-- YOUR INSTRUCTIONS --
Which lines below contain the word "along"? Copy each of them.

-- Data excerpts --
# # #

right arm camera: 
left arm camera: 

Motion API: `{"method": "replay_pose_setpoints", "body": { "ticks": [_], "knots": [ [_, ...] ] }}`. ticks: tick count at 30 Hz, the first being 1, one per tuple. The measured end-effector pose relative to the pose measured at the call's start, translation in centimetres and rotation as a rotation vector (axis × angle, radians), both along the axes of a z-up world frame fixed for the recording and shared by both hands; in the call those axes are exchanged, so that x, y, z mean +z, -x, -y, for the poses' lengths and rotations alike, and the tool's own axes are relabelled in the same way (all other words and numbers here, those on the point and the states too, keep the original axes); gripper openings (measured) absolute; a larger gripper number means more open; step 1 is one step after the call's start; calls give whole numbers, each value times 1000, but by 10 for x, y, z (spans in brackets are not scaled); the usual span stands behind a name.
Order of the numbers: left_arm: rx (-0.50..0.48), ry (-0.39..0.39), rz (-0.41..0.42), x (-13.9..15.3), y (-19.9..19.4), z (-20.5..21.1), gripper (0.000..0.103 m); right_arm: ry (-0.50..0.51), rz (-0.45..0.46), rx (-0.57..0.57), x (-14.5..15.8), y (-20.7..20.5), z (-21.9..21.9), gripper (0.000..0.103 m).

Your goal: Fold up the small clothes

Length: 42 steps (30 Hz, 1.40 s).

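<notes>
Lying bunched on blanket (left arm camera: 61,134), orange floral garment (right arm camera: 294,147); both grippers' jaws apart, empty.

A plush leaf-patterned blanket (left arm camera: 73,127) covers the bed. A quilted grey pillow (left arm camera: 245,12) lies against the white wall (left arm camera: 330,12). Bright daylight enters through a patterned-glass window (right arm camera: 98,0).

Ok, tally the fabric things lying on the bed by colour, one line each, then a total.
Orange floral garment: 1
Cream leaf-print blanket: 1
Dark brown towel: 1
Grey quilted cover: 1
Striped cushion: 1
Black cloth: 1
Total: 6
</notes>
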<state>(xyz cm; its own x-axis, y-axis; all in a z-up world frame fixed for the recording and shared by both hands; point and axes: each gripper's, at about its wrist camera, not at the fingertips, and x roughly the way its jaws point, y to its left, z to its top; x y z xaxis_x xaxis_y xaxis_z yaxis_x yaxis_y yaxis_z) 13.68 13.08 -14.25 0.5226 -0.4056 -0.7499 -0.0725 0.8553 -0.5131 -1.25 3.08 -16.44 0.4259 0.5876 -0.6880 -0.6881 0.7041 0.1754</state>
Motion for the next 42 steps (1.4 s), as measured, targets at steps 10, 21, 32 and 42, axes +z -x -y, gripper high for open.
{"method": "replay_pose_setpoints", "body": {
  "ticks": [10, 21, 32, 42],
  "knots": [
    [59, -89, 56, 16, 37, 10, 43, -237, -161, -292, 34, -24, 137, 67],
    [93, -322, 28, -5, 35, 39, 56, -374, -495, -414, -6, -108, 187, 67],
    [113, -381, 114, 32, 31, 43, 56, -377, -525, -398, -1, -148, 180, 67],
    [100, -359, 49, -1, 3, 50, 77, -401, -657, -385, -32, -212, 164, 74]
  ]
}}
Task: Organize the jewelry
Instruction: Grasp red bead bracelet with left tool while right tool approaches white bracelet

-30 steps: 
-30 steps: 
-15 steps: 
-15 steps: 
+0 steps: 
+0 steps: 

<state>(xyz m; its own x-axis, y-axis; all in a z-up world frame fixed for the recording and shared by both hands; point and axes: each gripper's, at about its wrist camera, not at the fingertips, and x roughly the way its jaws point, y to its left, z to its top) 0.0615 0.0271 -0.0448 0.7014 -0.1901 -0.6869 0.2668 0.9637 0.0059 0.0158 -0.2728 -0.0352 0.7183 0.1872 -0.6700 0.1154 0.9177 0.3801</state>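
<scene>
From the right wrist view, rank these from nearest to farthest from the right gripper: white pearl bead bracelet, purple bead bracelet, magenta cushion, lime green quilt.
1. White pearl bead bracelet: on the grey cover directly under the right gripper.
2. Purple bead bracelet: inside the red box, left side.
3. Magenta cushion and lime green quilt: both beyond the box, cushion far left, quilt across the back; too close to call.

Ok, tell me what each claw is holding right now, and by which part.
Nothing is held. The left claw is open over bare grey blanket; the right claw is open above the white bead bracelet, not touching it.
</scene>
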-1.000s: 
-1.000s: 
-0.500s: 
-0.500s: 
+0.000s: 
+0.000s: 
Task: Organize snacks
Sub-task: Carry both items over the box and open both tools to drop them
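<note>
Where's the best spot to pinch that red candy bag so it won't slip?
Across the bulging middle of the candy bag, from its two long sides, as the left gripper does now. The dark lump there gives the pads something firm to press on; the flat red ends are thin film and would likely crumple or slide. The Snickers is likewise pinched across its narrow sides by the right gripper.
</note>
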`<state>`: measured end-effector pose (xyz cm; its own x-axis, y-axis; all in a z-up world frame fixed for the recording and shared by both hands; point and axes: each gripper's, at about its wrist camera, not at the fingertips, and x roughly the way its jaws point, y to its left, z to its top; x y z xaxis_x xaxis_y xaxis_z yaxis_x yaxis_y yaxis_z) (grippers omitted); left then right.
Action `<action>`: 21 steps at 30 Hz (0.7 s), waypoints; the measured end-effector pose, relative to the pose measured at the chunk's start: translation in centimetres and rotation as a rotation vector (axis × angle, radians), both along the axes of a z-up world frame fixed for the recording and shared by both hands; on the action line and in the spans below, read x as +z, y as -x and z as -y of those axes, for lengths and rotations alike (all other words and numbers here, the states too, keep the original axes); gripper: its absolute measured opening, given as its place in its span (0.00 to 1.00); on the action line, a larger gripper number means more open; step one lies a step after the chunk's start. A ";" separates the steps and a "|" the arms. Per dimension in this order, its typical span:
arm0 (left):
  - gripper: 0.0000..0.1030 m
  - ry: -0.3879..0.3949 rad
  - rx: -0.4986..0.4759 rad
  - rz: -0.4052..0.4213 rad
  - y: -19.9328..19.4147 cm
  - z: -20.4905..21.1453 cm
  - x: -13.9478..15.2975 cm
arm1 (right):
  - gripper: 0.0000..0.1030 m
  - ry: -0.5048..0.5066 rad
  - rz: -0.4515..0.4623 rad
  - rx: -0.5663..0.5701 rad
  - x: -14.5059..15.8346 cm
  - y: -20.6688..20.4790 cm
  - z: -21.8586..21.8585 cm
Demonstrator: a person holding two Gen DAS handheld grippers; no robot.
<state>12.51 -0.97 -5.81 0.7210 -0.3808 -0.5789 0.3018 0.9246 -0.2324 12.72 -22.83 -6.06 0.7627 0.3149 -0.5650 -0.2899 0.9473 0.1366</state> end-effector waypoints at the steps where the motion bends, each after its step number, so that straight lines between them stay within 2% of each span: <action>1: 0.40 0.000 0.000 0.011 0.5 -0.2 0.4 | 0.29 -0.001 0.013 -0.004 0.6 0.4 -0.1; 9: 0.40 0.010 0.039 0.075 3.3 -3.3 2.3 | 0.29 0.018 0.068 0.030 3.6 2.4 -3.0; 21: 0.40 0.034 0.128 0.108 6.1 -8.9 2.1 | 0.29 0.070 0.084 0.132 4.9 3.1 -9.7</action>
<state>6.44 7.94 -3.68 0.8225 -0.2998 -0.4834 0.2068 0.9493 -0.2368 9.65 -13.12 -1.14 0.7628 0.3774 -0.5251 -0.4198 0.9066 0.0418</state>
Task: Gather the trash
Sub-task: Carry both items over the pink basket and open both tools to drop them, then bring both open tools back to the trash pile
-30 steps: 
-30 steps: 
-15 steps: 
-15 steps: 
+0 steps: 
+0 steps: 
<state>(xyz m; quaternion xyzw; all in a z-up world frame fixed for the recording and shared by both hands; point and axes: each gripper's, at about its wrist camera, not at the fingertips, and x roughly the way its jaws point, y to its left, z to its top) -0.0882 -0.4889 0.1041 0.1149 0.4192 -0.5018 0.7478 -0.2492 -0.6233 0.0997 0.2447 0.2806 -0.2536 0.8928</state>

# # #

-- WRITTEN RESPONSE --
Motion API: `{"method": "replay_pose_setpoints", "body": { "ticks": [_], "knots": [ [_, ...] ] }}`. ticks: tick count at 30 Hz, the first being 1, one per tuple. The measured end-effector pose relative to the pose measured at the call's start, translation in centimetres and rotation as a rotation vector (axis × angle, radians), both along the axes of a z-up world frame fixed for the recording and shared by both hands; in the call those axes are exchanged, so that x, y, z mean +z, -x, -y, for the poses' lengths and rotations alike, and the tool's own axes are relabelled in the same way (all other words and numbers here, those on the point and the states too, keep the original axes); gripper openings (measured) absolute; a larger gripper number means more open; step 1 is one step after the call's start; calls give whole numbers, each value times 1000, but by 10 for x, y, z (spans in brackets are not scaled); the usual span stands behind a name.
Action `<action>`: 21 steps at 30 Hz (0.7 s), waypoints; the measured end-effector pose, relative to the pose measured at the chunk's start: translation in centimetres and rotation as a rotation vector (axis × angle, radians), both along the axes of a z-up world frame fixed for the recording and shared by both hands; on the action line and in the spans below, read x as +z, y as -x and z as -y of those axes, for lengths and rotations alike (all other words and numbers here, the states too, keep the original axes); gripper: its absolute measured opening, given as its place in its span (0.00 to 1.00); on the action line, a larger gripper number means more open; step one lies a step after the chunk's start. A ";" separates the steps and a "|" the arms. Per dimension in this order, its typical span:

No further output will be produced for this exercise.